■ **WORK INSTRUCTION**:
Could you repeat every line below exactly, skipping the images?
/---
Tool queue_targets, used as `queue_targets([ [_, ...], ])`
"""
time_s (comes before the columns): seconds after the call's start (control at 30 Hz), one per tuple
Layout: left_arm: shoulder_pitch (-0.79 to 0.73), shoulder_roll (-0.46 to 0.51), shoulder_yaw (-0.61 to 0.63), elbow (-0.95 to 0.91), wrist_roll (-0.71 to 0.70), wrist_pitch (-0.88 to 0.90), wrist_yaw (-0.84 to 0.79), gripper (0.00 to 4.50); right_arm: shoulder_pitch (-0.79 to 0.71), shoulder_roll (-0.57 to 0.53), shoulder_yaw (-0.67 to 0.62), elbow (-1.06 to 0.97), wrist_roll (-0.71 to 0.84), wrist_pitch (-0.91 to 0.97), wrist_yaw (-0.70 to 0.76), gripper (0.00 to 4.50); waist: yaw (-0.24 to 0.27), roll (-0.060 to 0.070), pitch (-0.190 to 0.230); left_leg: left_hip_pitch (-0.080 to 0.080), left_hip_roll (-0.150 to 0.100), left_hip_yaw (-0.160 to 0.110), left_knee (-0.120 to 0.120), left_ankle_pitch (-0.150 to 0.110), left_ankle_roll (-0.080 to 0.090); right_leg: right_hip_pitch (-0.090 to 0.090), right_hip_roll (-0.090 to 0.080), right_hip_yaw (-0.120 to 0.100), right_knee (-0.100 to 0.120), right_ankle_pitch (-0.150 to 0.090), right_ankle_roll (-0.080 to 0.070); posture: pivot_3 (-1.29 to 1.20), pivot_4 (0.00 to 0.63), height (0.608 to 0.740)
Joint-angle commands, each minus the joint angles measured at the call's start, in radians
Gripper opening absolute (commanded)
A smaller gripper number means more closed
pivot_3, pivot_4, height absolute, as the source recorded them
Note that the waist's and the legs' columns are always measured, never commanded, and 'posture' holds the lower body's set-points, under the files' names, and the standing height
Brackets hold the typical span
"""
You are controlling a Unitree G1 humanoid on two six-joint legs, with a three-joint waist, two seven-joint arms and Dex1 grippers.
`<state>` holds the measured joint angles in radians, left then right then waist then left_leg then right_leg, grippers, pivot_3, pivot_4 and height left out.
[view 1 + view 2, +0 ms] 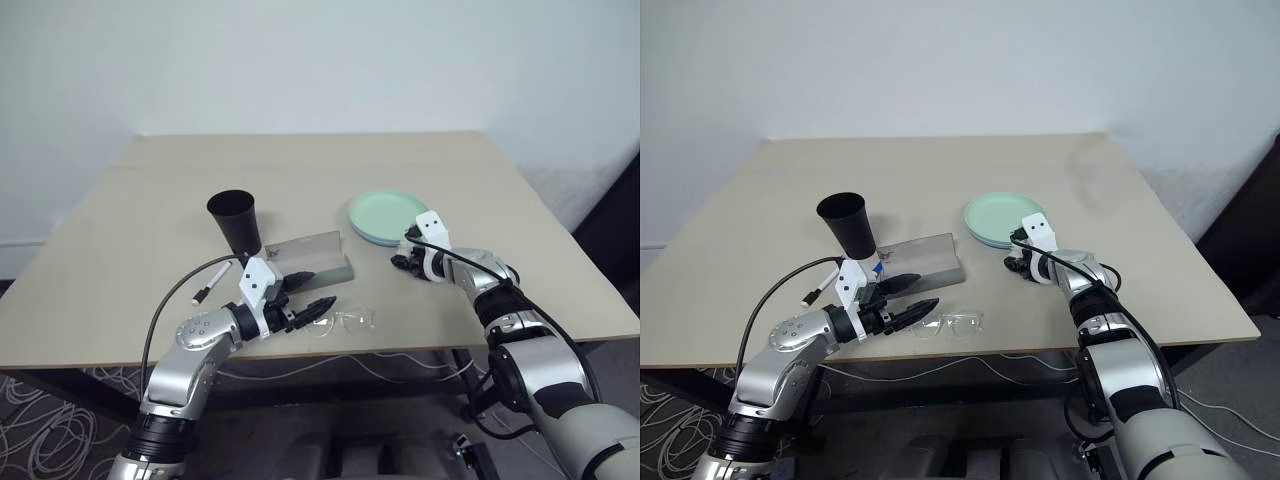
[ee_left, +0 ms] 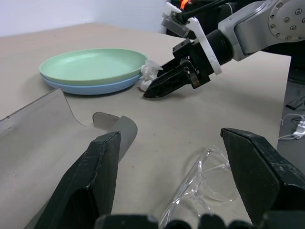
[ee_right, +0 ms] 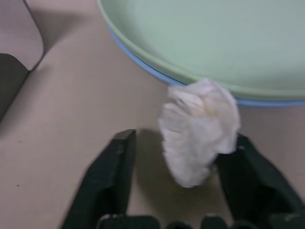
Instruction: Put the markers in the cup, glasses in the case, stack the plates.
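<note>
The mint green plate (image 1: 388, 212) lies stacked on the light blue plate (image 2: 90, 88) at the right of the table. My right gripper (image 3: 182, 138) is open at their near rim, its fingers on either side of a small white paper wad (image 3: 200, 129); one finger touches it. The black cup (image 1: 232, 220) stands upright left of centre. The grey case (image 1: 312, 258) lies beside it with its lid (image 2: 38, 133) open. The clear glasses (image 1: 345, 320) rest near the front edge. My left gripper (image 1: 322, 288) hovers open and empty between case and glasses. A black-capped marker (image 1: 212, 283) lies left of it; a blue cap (image 1: 878, 268) peeks out behind my left wrist.
The tan table (image 1: 300, 170) stands against a white wall, with bare surface behind the cup and plates. My left arm's black cable (image 1: 175, 290) loops over the table by the marker. The front edge runs just below the glasses.
</note>
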<state>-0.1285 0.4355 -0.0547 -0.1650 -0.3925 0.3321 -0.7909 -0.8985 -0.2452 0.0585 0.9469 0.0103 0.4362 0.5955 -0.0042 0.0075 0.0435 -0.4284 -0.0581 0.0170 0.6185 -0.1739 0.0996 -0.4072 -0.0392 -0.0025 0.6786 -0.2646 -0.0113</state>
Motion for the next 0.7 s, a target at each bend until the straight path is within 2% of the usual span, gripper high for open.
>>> queue_targets([
  [0.03,-0.003,0.009,0.023,-0.053,-0.006,-0.012,0.009,3.55,-0.004,-0.016,0.005,-0.065,0.008,0.010,0.047,1.23,-0.001,0.000,0.000,0.000,0.000,0.000,0.000,0.000,0.000,0.000,0.000,0.000,0.000,0.000,0.000,0.00,0.000,0.740],
  [0.13,-0.001,0.010,0.022,-0.056,-0.007,-0.011,0.012,3.55,0.012,-0.034,0.017,-0.116,0.001,0.009,0.078,0.21,-0.002,0.000,0.000,0.000,0.000,0.000,0.000,-0.001,0.002,0.000,0.000,0.000,0.000,0.000,0.000,0.00,0.000,0.740],
  [0.17,-0.001,0.010,0.022,-0.057,-0.007,-0.010,0.013,3.55,0.022,-0.045,0.022,-0.164,0.012,0.016,0.118,0.02,-0.003,0.000,0.000,0.000,0.000,0.000,0.000,-0.002,0.004,0.000,0.000,0.000,0.000,0.000,0.000,0.00,0.000,0.740],
  [0.27,0.000,0.012,0.023,-0.058,-0.008,-0.009,0.013,3.55,0.038,-0.070,0.022,-0.300,0.049,0.042,0.201,0.02,-0.002,0.000,0.000,0.000,0.000,0.000,0.000,-0.003,0.005,-0.001,0.000,0.000,0.000,0.000,0.000,0.00,0.000,0.740],
  [0.33,-0.003,0.013,0.021,-0.056,-0.010,-0.008,0.010,3.55,0.001,-0.072,0.002,-0.305,0.054,0.041,0.179,0.02,-0.002,0.000,0.000,0.000,0.000,0.000,0.000,-0.003,0.005,-0.001,-0.001,0.000,0.000,0.000,0.000,0.00,0.000,0.740],
  [0.6,-0.026,0.006,0.007,-0.038,-0.007,-0.010,0.003,3.55,-0.187,-0.023,-0.035,0.049,0.010,-0.145,-0.002,0.02,-0.017,0.000,0.000,0.001,0.000,0.000,-0.004,0.000,0.001,-0.001,0.000,0.000,0.000,0.001,-0.002,0.00,0.000,0.740],
  [0.7,-0.028,0.003,0.007,-0.038,-0.005,-0.011,0.004,3.55,-0.226,-0.009,-0.063,0.169,0.022,-0.191,-0.032,0.76,-0.017,0.000,0.000,0.001,0.000,0.000,-0.005,0.003,-0.004,-0.002,0.000,0.000,0.000,0.001,-0.003,0.00,0.000,0.740],
])
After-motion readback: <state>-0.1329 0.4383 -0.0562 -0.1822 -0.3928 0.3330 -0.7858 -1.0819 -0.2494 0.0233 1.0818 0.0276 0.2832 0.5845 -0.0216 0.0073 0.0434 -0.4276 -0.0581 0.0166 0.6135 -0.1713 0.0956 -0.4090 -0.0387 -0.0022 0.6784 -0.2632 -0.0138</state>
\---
■ **RESPONSE TO THE EXERCISE**:
Tool queue_targets, used as `queue_targets([ [_, ...], ])`
"""
time_s (comes before the columns): seconds after the call's start (control at 30 Hz), one per tuple
Layout: left_arm: shoulder_pitch (-0.79 to 0.73), shoulder_roll (-0.46 to 0.51), shoulder_yaw (-0.61 to 0.63), elbow (-0.95 to 0.91), wrist_roll (-0.71 to 0.70), wrist_pitch (-0.88 to 0.90), wrist_yaw (-0.84 to 0.79), gripper (0.00 to 4.50); right_arm: shoulder_pitch (-0.79 to 0.71), shoulder_roll (-0.57 to 0.53), shoulder_yaw (-0.67 to 0.62), elbow (-1.06 to 0.97), wrist_roll (-0.71 to 0.84), wrist_pitch (-0.91 to 0.97), wrist_yaw (-0.70 to 0.76), gripper (0.00 to 4.50); waist: yaw (-0.24 to 0.27), roll (-0.060 to 0.070), pitch (-0.190 to 0.230); left_leg: left_hip_pitch (-0.080 to 0.080), left_hip_roll (-0.150 to 0.100), left_hip_yaw (-0.160 to 0.110), left_knee (-0.120 to 0.120), left_ankle_pitch (-0.150 to 0.110), left_ankle_roll (-0.080 to 0.090); right_leg: right_hip_pitch (-0.090 to 0.090), right_hip_roll (-0.090 to 0.080), right_hip_yaw (-0.120 to 0.100), right_knee (-0.100 to 0.120), right_ankle_pitch (-0.150 to 0.090), right_ankle_roll (-0.080 to 0.070); posture: pivot_3 (-1.29 to 1.20), pivot_4 (0.00 to 0.63), height (0.608 to 0.740)
Joint-angle commands, each minus the joint angles measured at the call's start, in radians
Gripper opening absolute (commanded)
A smaller gripper number means more closed
pivot_3, pivot_4, height absolute, as the source recorded them
Note that the waist's and the legs' columns are always measured, never commanded, and 'posture' holds the lower body's set-points, under the files' names, and the standing height
Brackets hold the typical span
"""
You are controlling a Unitree G1 humanoid on two six-joint legs, with a three-joint waist, two seven-joint arms and Dex1 grippers.
`<state>` holds the measured joint angles in radians, left then right then waist then left_leg then right_leg, grippers, pivot_3, pivot_4 and height left out.
[view 1 + view 2, +0 ms] 
[ee_left, +0 ms] 
[ee_right, +0 ms] 
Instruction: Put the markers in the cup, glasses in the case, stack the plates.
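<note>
The mint green plate (image 1: 388, 212) lies stacked on the light blue plate (image 2: 90, 88) at the right of the table. My right gripper (image 3: 182, 138) is open at their near rim, its fingers on either side of a small white paper wad (image 3: 200, 129); one finger touches it. The black cup (image 1: 232, 220) stands upright left of centre. The grey case (image 1: 312, 258) lies beside it with its lid (image 2: 38, 133) open. The clear glasses (image 1: 345, 320) rest near the front edge. My left gripper (image 1: 322, 288) hovers open and empty between case and glasses. A black-capped marker (image 1: 212, 283) lies left of it; a blue cap (image 1: 878, 268) peeks out behind my left wrist.
The tan table (image 1: 300, 170) stands against a white wall, with bare surface behind the cup and plates. My left arm's black cable (image 1: 175, 290) loops over the table by the marker. The front edge runs just below the glasses.
</note>
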<state>-0.1285 0.4355 -0.0547 -0.1650 -0.3925 0.3321 -0.7909 -0.8985 -0.2452 0.0585 0.9469 0.0103 0.4362 0.5955 -0.0042 0.0075 0.0435 -0.4284 -0.0581 0.0170 0.6185 -0.1739 0.0996 -0.4072 -0.0392 -0.0025 0.6786 -0.2646 -0.0113</state>
Motion for the next 0.7 s, a target at each bend until the straight path is within 2% of the usual span, gripper high for open.
>>> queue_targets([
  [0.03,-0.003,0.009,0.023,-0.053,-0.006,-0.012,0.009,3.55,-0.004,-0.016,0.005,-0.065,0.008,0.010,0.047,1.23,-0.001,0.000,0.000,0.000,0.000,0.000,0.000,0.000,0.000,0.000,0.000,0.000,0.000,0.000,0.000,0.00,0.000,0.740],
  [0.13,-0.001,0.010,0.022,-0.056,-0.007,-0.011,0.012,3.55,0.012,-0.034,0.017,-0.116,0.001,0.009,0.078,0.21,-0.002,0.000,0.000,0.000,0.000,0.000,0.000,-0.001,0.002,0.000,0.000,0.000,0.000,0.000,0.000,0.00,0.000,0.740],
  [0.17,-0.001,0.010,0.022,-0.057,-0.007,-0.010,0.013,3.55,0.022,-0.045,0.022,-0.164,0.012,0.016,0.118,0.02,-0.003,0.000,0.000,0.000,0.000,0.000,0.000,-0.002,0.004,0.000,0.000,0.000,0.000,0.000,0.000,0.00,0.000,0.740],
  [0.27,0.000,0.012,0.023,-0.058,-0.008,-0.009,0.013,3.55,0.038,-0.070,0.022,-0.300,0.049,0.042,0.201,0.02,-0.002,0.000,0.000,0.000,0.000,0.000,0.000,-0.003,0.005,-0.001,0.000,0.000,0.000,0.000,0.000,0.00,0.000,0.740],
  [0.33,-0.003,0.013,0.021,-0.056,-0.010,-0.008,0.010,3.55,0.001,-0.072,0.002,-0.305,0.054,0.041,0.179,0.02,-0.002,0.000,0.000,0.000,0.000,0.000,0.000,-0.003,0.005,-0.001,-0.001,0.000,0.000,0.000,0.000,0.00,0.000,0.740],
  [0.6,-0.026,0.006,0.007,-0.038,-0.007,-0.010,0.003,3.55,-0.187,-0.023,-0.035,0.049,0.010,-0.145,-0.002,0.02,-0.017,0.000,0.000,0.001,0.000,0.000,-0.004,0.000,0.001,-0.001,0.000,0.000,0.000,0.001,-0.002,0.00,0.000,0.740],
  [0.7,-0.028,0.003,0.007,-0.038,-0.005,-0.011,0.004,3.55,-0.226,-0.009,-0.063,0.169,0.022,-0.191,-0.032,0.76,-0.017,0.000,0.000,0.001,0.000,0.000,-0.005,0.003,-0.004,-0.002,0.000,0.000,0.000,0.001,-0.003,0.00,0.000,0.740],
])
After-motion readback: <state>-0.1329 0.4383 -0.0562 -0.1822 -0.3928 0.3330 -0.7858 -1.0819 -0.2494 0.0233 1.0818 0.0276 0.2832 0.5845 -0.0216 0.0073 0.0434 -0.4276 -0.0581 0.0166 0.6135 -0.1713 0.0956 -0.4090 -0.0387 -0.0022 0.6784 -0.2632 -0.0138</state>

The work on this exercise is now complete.